Elegant use of arrays in ksh - arrays

I'm trying build an sort of property set in ksh.
Thought the easiest way to do so was using arrays but the syntax is killing me.
What I want is to
Build an arbitrary sized array in a config file with a name and a property.
Iterate for each item in that list and get that property.
I theory what I wish I could do is something like
MONITORINGSYS={
SYS1={NAME="GENERATOR" MONITORFUNC="getGeneratorStatus"}
SYS2={NAME="COOLER" MONITORFUNC="getCoolerStatus"}
}
Then later on, be able to do something like:
for CURSYS in $MONITORINGSYS
do
CSYSNAME=$CURSYS.NAME
CSYSFUNC=$CURSYS.MONITORFUNC
REPORT="$REPORT\n$CSYSNAME"
CSYSSTATUS=CSYSFUNC $(date)
REPORT="$REPORT\t$CSYSSTATUS"
done
echo $REPORT
Well, that's not real programming, but I guess you got the point..
How do I do that?
[EDIT]
I do not mean I want to use associative arrays.

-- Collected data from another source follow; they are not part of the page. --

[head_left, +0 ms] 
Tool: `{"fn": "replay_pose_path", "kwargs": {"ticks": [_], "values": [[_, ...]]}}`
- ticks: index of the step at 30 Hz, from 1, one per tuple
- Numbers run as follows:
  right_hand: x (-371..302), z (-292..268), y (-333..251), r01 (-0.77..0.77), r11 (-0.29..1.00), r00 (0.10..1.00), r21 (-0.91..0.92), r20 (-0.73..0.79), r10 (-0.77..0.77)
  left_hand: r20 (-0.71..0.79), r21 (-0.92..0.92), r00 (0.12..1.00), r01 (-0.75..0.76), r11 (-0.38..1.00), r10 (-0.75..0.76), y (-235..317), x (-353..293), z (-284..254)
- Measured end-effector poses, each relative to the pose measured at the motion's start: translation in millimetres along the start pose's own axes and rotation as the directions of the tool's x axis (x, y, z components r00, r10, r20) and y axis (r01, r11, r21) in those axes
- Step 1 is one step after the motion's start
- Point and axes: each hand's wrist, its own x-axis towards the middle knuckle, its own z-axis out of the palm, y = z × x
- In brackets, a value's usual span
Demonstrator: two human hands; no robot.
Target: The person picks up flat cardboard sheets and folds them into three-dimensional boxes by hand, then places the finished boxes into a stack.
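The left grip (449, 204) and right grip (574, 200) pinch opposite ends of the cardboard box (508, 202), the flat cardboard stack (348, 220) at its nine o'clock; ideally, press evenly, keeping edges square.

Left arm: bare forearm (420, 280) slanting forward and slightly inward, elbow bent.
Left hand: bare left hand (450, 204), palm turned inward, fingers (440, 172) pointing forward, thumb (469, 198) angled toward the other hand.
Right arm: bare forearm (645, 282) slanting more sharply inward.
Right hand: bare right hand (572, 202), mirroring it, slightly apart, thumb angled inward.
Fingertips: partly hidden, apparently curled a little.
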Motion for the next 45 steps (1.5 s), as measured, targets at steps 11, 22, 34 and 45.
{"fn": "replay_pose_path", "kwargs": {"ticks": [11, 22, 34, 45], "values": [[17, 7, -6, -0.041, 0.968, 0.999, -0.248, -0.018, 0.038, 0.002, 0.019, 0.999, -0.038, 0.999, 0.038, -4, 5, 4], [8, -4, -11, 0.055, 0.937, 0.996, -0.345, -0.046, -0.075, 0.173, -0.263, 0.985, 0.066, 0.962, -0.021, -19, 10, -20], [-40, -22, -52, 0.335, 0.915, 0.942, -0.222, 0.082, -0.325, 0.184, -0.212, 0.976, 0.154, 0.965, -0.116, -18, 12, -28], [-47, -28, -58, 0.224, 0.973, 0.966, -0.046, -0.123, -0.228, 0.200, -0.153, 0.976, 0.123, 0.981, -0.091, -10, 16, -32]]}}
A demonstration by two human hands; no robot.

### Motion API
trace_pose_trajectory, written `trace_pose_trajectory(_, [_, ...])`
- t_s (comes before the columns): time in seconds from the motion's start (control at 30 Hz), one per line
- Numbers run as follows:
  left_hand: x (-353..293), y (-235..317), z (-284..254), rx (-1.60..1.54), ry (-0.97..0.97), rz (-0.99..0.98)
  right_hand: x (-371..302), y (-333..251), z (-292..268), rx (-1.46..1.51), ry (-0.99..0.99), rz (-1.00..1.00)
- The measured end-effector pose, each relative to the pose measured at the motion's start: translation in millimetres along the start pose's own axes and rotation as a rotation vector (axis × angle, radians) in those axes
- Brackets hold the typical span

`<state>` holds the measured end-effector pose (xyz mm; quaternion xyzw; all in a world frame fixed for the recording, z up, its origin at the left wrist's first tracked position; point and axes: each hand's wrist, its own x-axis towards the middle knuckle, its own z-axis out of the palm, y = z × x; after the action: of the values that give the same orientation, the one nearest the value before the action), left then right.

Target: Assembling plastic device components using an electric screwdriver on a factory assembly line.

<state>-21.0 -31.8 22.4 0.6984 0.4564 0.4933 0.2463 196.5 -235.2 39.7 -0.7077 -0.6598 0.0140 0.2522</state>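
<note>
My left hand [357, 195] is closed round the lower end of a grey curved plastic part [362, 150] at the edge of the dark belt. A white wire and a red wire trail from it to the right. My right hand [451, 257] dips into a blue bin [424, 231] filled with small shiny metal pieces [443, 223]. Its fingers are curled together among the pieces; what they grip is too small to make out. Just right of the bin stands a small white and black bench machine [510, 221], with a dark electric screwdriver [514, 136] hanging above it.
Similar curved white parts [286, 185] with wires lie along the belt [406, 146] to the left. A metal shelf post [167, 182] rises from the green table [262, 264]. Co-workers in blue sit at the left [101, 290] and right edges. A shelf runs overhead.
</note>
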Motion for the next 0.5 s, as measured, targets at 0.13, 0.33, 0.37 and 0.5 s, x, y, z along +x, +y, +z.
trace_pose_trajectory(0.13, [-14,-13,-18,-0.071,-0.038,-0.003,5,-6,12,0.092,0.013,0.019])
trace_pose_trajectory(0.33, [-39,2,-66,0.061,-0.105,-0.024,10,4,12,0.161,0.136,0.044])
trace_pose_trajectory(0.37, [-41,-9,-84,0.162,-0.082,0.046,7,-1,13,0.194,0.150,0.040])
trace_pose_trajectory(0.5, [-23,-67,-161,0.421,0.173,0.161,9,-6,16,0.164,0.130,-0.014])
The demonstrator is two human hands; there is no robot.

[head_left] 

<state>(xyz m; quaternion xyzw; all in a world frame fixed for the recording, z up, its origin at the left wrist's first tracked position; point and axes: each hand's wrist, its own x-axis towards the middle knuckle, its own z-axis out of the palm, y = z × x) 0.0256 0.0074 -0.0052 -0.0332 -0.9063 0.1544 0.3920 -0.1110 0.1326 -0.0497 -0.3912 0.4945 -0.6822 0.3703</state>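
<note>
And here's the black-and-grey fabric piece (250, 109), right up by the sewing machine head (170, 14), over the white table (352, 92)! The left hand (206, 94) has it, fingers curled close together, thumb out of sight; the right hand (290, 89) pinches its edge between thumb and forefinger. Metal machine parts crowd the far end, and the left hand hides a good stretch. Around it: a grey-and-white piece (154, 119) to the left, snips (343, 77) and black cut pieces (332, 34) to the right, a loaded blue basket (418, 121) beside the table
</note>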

I only put this way to make my question more clear... I.e. It would not be a problem if the loop was something like:
for CURSYS in $MONITORINGSYS
do
CSYSNAME=${CURSYS[0]}
CSYSFUNC=${CURSYS[1]}
REPORT="$REPORT\n$CSYSNAME"
CSYSSTATUS=CSYSFUNC $(date)
REPORT="$REPORT\t$CSYSSTATUS"
done
echo $REPORT
Same applies to the config file.. I'm just looking for a syntax that makes it minimally readable.
cheers

Not exactly sure what you want... Kornshell can handle both associative and indexed arrays.
However, Kornshell arrays are one dimensional. It might be possible to use indirection to emulate a two dimensional array via the use of $() and eval. I did this a couple of times in the older Perl 4.x and Perl 3.x, but it's a pain. If you want multidimensional arrays, use Python or Perl.

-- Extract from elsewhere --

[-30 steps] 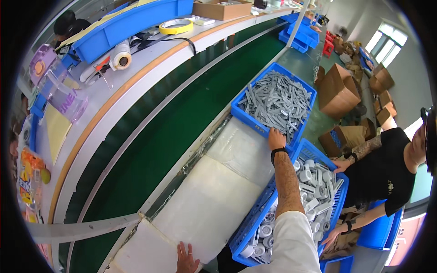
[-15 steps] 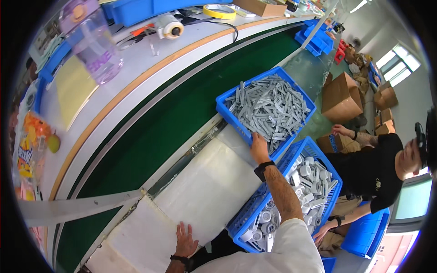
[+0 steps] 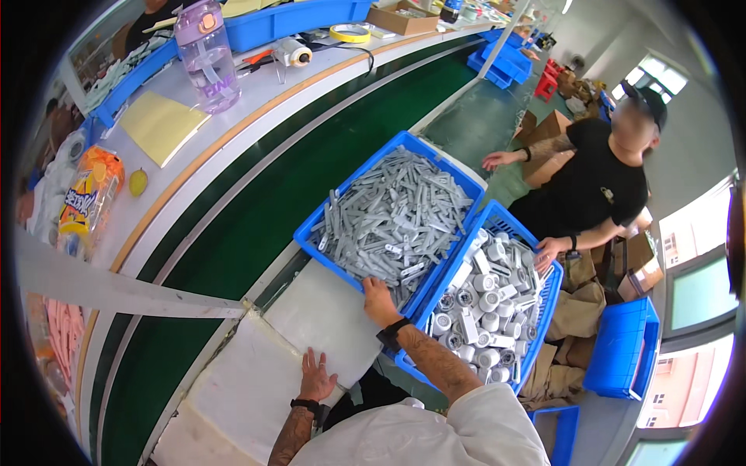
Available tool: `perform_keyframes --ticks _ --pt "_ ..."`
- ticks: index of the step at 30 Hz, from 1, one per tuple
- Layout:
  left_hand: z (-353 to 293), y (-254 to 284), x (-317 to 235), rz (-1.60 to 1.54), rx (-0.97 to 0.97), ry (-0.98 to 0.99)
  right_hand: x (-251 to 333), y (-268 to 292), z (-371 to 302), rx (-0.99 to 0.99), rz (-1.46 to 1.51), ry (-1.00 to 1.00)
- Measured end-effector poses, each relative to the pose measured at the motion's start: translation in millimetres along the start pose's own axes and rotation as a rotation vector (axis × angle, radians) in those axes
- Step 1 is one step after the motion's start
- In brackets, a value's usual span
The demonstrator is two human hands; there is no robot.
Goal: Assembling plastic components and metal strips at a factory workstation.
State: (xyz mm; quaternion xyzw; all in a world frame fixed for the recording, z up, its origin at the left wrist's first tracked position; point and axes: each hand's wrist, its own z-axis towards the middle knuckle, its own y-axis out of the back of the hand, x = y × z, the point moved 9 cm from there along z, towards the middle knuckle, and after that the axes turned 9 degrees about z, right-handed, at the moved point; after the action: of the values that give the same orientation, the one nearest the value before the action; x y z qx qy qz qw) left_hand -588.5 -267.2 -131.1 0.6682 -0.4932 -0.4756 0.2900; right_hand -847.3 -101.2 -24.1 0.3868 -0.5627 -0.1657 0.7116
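A blue plastic crate (image 3: pixel 312 250) full of flat grey plastic strips (image 3: pixel 388 210) stands across the far end of the white-covered work surface (image 3: pixel 241 373). My right hand (image 3: pixel 381 301) has its fingers hooked over the crate's near rim, fingertips on the inside. My left hand (image 3: pixel 317 379) lies flat on the white cover with fingers spread, holding nothing. Right of that crate is a blue slatted basket (image 3: pixel 553 299) heaped with white plastic parts (image 3: pixel 488 303), some round and some long. A co-worker's hand (image 3: pixel 550 250) touches the basket's far right rim.
A co-worker (image 3: pixel 598 175) in black stands beyond the basket. Left runs a green conveyor belt (image 3: pixel 225 256), crossed by a grey metal bar (image 3: pixel 155 289). A bench behind it holds a bottle (image 3: pixel 208 66) and a tape roll (image 3: pixel 350 33). Blue bins (image 3: pixel 614 349) stand at right.
The crate of grey strips has come nearer along the work surface, my right hand still on its rim. My left hand stays flat. The co-worker leans less low, and my view has shifted.
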Motion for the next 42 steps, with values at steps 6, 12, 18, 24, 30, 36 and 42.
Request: perform_keyframes --ticks 6,12,18,24,30,36,42 --pt "-9 46 18 -0.311 -0.231 0.04 39 -24 -53 0.089 -0.012 -0.002" --pt "24 60 19 -0.862 -0.23 0.191 54 -36 -80 0.08 0.023 0.003" --pt "51 43 -7 -1.111 -0.053 0.183 73 -41 -95 0.061 -0.013 0.07" --pt "42 56 -28 -1.275 -0.06 0.121 83 -55 -109 0.073 0.02 0.129" --pt "20 63 -12 -0.917 -0.076 0.15 64 -50 -118 0.166 -0.003 0.078" --pt "-93 26 104 -0.724 -0.357 0.432 143 48 -24 -0.001 -0.107 0.292" --pt "-148 -17 96 -0.173 -0.409 0.345 58 32 28 0.206 -0.371 0.193"
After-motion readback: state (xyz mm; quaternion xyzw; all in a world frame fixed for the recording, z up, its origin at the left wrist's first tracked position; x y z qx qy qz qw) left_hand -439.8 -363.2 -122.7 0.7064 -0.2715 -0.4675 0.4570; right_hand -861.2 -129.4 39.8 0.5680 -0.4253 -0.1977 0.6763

The only thing is that you must declare arrays via the typedef command:
$ typeset -A foohash #foohash is an associative array
$ typeset -a foolist #foolist is an integer indexed array.
Maybe your script can look something like this
typeset -a sysname
typeset -a sysfunct
sysname[1] = "GENERATOR"
sysname[2] = "COOLER"
sysfunc[1] = "getGeneratorStatus"
sysfunc[2] = "getCoolerStatus"
for CURSYS in {1..2}
do
CSYSNAME="${sysname[$CURSYS]}"
CSYSFUNC="${sysfunc[$CURSYS]}"
REPORT="$REPORT\n$CSYSNAME"
CSYSSTATUS=$(eval "CSYSFUNC $(date)")
REPORT="$REPORT\t$CSYSSTATUS"
done
echo $REPORT

ksh93 now has compound variables which can contain a mixture of indexed and associative arrays. No need to declare it as ksh will work it out itself.
#!/bin/ksh
MONITORINGSYS=(
[SYS1]=(NAME="GENERATOR" MONITORFUNC="getGeneratorStatus")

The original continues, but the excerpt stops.